» TASK ITEM
If a line in the listing includes the word "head", copy it out.
══ COLLECTED DATA ══
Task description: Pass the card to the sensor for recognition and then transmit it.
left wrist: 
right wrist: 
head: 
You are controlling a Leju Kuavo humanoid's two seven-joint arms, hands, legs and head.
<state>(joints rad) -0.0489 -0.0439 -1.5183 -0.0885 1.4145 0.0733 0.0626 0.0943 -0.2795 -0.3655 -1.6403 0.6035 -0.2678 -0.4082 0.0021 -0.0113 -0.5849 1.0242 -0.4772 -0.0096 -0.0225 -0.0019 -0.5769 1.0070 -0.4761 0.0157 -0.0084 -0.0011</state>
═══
» TASK SOLUTION
head: 
You are controlling a Leju Kuavo humanoid's two seven-joint arms, hands, legs and head.

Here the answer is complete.